BC do Japão mantém juros estáveis e alerta para pressão inflacionária da guerra contra o Irã
O Banco do Japão deixou a taxa de juros inalterada nesta quinta-feira, mas manteve seu viés de uma política monetária mais apertada, alertando que o aumento dos preços do petróleo, impulsionado pelo conflito no Oriente Médio, pode exacerbar as pressões inflacionárias.
O presidente Kazuo Ueda disse que a diretoria do banco central está um pouco mais focada nos riscos de alta para a inflação do que nos riscos de baixa para o crescimento decorrentes do conflito, mantendo vivas as expectativas do mercado de um aumento dos juros no curto prazo.

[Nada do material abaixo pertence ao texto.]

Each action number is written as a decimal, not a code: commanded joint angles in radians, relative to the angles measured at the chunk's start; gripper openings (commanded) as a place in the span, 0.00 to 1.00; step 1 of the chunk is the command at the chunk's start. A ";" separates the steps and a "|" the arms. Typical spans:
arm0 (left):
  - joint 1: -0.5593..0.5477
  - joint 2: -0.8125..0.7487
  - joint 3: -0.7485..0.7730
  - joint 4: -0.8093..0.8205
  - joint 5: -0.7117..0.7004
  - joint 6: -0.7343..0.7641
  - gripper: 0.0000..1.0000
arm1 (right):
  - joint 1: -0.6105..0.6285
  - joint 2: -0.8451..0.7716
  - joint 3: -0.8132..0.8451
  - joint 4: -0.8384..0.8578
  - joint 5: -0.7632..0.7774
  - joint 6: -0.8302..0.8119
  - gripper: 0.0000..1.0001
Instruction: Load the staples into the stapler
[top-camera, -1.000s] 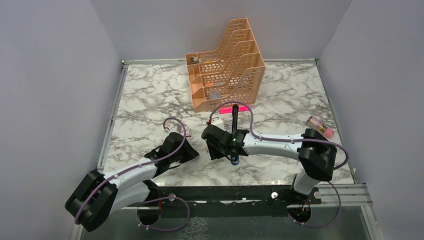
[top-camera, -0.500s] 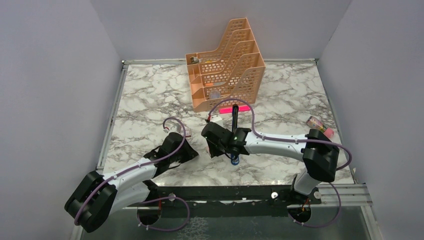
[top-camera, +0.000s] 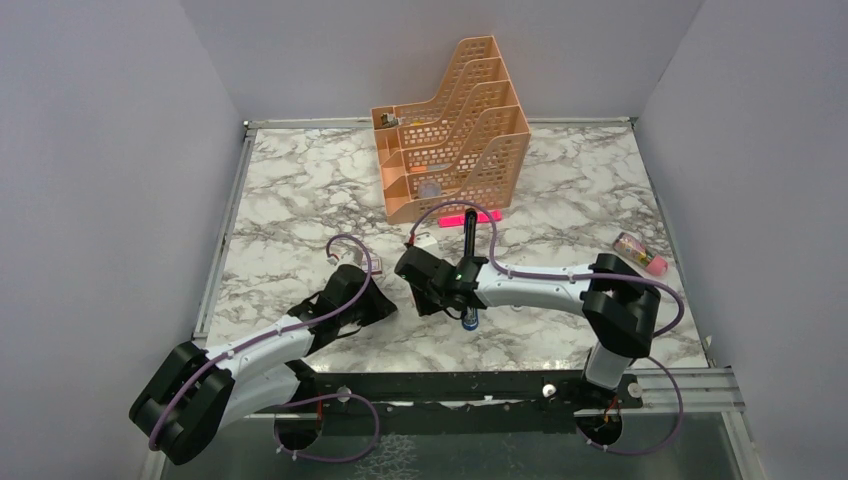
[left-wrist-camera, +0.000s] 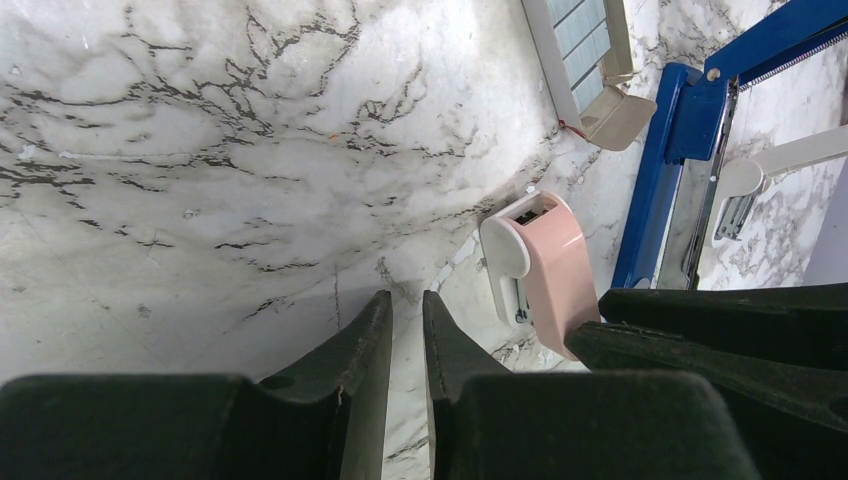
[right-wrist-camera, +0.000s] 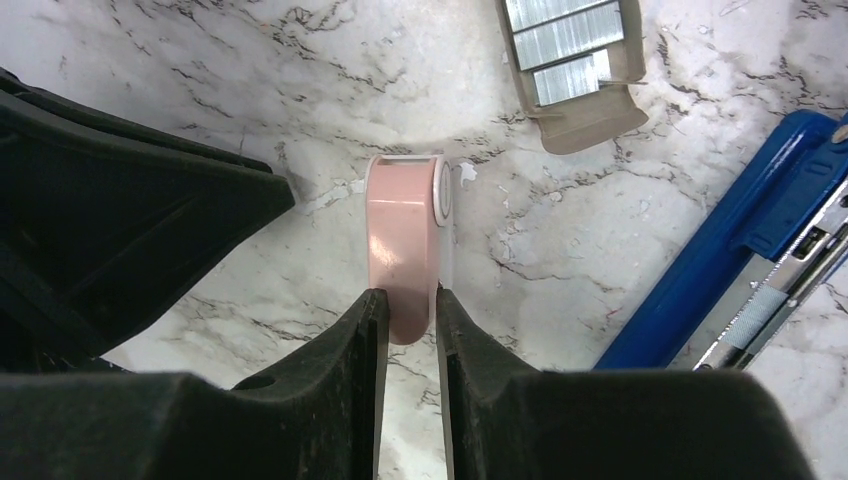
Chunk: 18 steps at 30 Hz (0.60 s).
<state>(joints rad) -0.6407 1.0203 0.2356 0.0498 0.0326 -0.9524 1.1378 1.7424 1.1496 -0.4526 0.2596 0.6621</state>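
The long, narrow blue stapler lies hinged open on the marble counter, and its channel appears unfilled. The grey-blue tray of silvery staples sits near it with its rows in place, so loading looks not yet done. The right gripper has its jaws pinched on the peach-pink oblong piece. The left gripper hovers nearby, jaws narrowly parted and empty.
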 joint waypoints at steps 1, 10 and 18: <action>0.002 -0.001 0.015 0.004 -0.025 0.015 0.19 | 0.000 0.077 -0.005 -0.067 -0.034 0.011 0.27; 0.002 -0.024 0.004 -0.001 -0.025 0.010 0.19 | -0.017 0.092 -0.075 -0.064 -0.069 0.040 0.26; 0.003 -0.022 0.007 0.001 -0.025 0.014 0.19 | -0.070 0.055 -0.146 -0.006 -0.093 0.060 0.23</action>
<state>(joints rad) -0.6407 1.0122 0.2356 0.0494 0.0322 -0.9524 1.1038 1.7466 1.1046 -0.3836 0.1860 0.7147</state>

"Antes do conflito no Oriente Médio, a atividade das famílias e das empresas estava firme. As medidas de estímulo do governo provavelmente sustentarão a economia", disse Ueda em uma coletiva de imprensa.
"Levaremos esses pontos em consideração ao determinar o grau em que o aumento dos preços do petróleo pode pesar sobre a economia por meio da piora dos termos de troca."

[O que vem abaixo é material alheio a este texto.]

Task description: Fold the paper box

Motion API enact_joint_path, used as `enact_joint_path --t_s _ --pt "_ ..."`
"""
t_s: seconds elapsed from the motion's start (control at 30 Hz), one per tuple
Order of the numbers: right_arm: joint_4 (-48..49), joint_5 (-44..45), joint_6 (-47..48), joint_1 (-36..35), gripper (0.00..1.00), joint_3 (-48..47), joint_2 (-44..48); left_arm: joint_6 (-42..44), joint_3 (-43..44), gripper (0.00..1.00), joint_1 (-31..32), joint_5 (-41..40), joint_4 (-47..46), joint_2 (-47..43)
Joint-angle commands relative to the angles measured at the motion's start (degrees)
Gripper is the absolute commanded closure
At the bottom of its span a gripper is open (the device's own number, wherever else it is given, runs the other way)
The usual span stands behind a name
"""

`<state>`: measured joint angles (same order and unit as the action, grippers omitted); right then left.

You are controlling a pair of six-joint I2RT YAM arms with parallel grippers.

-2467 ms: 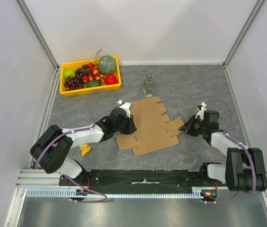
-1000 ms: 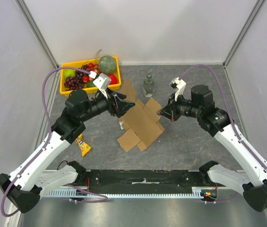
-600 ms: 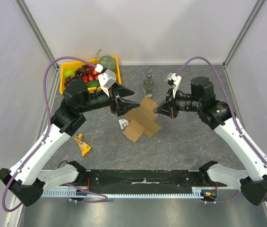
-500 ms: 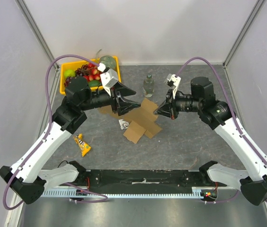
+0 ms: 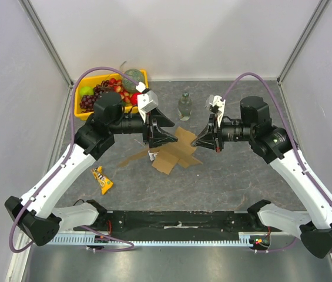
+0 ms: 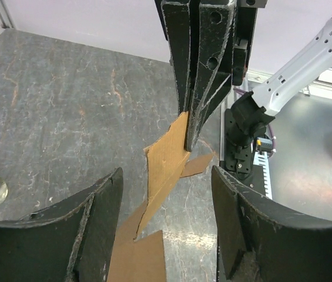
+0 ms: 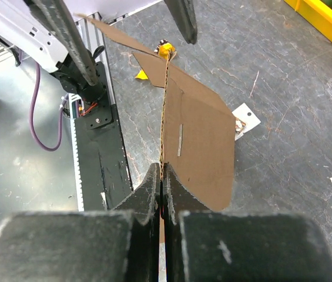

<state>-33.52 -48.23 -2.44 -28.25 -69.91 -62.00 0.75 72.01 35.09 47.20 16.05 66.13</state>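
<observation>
Right gripper pinches the box by one edge, left gripper stands open near it; the dangling sheet could twist or slip free.

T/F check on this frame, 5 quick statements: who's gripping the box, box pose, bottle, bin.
1. The right gripper is shut on an edge of the paper box. True.
2. The left gripper is clamped on the box as well. False: its jaws stand open, facing the cardboard.
3. The box lies flat on the table. False: its held end is raised and the sheet hangs tilted from the right gripper.
4. A bottle stands upright on the far side of the box. True.
5. The yellow bin is empty. False: it holds fruit.
</observation>
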Motion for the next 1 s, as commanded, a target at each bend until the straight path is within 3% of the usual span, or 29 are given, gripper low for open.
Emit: enact_joint_path --t_s 0.0,0.33,0.67,0.97 --pt "0.6 -2.8 1.6 -0.2 1.00 -2.5 2.2 2.1 2.8 0.32 -0.2 4.3 -0.1 1.2" --pt "1.3 -2.3 1.7 -0.2 1.00 -2.2 1.8 -2.3 3.1 0.36 -0.3 11.7 -3.9 4.7" --pt "2.5 -1.3 1.4 -0.2 1.00 -1.5 1.1 -6.6 2.9 0.57 -0.3 15.3 -7.4 6.5" --pt "3.9 -1.7 0.7 -0.3 1.00 -1.6 0.9 -6.6 2.7 0.61 -0.3 15.6 -6.3 8.0"
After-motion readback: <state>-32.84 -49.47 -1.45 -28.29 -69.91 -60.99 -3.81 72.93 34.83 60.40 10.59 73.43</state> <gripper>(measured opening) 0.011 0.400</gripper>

Na reunião de dois dias que terminou nesta quinta-feira, o Banco do Japão manteve sua taxa de juros de curto prazo em 0,75%. Hajime Takata, membro da diretoria, repetiu uma proposta malsucedida que fez em janeiro para aumentar os juros a 1,0%, argumentando que o Japão já viu a inflação atingir 2% de forma duradoura.
Outro membro da diretoria, Naoki Tamura, também discordou da opinião do banco central de que a inflação atingirá 2% de forma duradoura em algum momento a partir de outubro, argumentando, em vez disso, que o momento pode chegar já em abril.
"Na esteira do aumento da tensão no Oriente Médio, os mercados globais têm estado voláteis", disse o Banco do Japão em um comunicado anunciando a decisão, acrescentando que o aumento dos preços do petróleo provavelmente pressionará a inflação ao consumidor.
"Deve-se prestar atenção ao impacto do aumento dos preços do petróleo bruto sobre as perspectivas da inflação subjacente ao consumidor."
Ueda ofereceu poucas pistas sobre quando o Banco do Japão pode aumentar os juros novamente. No entanto, ele disse que a próxima revisão trimestral das previsões de crescimento e preços, prevista para abril, será fundamental, uma vez que a diretoria terá mais dados para avaliar se seu cenário base permanece intacto ou se estão surgindo novos riscos que justifiquem uma resposta.